** SOURCE MATERIAL follows **

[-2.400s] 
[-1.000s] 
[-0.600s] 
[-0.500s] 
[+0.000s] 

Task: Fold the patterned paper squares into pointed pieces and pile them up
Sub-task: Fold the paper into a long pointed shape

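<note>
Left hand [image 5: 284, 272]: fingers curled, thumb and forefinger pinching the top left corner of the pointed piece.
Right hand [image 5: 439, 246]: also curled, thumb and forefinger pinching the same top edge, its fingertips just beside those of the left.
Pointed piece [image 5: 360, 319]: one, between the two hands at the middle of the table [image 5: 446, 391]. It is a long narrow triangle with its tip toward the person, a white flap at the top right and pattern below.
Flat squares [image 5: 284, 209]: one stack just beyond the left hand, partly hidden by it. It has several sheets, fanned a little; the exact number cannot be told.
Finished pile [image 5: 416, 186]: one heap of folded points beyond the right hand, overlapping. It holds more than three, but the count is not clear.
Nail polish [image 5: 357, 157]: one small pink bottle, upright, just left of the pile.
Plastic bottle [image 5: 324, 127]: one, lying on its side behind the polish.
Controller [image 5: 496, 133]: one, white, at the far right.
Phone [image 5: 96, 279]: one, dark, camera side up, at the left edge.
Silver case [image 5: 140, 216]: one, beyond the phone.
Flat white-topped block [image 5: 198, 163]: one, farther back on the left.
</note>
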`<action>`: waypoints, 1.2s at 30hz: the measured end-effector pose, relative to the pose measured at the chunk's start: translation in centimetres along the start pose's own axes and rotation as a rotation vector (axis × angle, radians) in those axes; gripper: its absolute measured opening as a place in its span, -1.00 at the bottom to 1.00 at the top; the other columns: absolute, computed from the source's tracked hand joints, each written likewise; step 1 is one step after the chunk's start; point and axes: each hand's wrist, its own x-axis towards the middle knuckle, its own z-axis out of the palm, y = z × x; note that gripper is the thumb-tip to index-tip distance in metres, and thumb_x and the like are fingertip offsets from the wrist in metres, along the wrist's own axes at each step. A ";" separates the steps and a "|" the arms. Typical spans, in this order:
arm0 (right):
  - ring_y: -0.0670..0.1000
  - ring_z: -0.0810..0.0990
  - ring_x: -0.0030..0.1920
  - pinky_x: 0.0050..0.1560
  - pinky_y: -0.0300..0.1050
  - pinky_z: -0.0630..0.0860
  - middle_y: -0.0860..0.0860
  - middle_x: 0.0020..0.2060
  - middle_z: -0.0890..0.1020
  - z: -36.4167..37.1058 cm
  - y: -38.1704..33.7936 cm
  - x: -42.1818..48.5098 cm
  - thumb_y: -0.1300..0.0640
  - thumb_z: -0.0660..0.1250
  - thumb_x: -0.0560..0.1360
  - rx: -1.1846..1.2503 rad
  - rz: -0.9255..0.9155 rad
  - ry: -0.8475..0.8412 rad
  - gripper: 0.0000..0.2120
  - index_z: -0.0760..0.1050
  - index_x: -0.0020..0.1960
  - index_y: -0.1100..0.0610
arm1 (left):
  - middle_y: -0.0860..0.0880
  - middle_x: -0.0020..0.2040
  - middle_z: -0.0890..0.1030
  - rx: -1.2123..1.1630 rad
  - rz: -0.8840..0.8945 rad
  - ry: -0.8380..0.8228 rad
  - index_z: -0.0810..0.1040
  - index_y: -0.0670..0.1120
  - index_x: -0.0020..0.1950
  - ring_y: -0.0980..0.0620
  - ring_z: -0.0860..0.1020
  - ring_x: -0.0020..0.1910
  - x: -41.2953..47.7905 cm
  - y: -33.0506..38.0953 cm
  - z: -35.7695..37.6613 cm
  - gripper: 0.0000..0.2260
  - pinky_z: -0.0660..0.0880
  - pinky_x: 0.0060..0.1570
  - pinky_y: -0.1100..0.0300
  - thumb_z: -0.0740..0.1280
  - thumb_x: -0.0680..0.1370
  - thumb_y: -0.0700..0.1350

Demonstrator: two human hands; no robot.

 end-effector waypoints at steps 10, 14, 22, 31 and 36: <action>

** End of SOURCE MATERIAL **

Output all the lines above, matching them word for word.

[-2.400s] 
[-1.000s] 
[-0.600s] 
[-0.500s] 
[+0.000s] 

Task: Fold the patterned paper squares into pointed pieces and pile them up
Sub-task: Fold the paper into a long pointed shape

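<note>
Left hand [image 5: 284, 272]: fingers curled, thumb and forefinger pinching the top left corner of the pointed piece.
Right hand [image 5: 439, 246]: also curled, thumb and forefinger pinching the same top edge, its fingertips just beside those of the left.
Pointed piece [image 5: 360, 319]: one, between the two hands at the middle of the table [image 5: 446, 391]. It is a long narrow triangle with its tip toward the person, a white flap at the top right and pattern below.
Flat squares [image 5: 284, 209]: one stack just beyond the left hand, partly hidden by it. It has several sheets, fanned a little; the exact number cannot be told.
Finished pile [image 5: 416, 186]: one heap of folded points beyond the right hand, overlapping. It holds more than three, but the count is not clear.
Nail polish [image 5: 357, 157]: one small pink bottle, upright, just left of the pile.
Plastic bottle [image 5: 324, 127]: one, lying on its side behind the polish.
Controller [image 5: 496, 133]: one, white, at the far right.
Phone [image 5: 96, 279]: one, dark, camera side up, at the left edge.
Silver case [image 5: 140, 216]: one, beyond the phone.
Flat white-topped block [image 5: 198, 163]: one, farther back on the left.
</note>
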`<action>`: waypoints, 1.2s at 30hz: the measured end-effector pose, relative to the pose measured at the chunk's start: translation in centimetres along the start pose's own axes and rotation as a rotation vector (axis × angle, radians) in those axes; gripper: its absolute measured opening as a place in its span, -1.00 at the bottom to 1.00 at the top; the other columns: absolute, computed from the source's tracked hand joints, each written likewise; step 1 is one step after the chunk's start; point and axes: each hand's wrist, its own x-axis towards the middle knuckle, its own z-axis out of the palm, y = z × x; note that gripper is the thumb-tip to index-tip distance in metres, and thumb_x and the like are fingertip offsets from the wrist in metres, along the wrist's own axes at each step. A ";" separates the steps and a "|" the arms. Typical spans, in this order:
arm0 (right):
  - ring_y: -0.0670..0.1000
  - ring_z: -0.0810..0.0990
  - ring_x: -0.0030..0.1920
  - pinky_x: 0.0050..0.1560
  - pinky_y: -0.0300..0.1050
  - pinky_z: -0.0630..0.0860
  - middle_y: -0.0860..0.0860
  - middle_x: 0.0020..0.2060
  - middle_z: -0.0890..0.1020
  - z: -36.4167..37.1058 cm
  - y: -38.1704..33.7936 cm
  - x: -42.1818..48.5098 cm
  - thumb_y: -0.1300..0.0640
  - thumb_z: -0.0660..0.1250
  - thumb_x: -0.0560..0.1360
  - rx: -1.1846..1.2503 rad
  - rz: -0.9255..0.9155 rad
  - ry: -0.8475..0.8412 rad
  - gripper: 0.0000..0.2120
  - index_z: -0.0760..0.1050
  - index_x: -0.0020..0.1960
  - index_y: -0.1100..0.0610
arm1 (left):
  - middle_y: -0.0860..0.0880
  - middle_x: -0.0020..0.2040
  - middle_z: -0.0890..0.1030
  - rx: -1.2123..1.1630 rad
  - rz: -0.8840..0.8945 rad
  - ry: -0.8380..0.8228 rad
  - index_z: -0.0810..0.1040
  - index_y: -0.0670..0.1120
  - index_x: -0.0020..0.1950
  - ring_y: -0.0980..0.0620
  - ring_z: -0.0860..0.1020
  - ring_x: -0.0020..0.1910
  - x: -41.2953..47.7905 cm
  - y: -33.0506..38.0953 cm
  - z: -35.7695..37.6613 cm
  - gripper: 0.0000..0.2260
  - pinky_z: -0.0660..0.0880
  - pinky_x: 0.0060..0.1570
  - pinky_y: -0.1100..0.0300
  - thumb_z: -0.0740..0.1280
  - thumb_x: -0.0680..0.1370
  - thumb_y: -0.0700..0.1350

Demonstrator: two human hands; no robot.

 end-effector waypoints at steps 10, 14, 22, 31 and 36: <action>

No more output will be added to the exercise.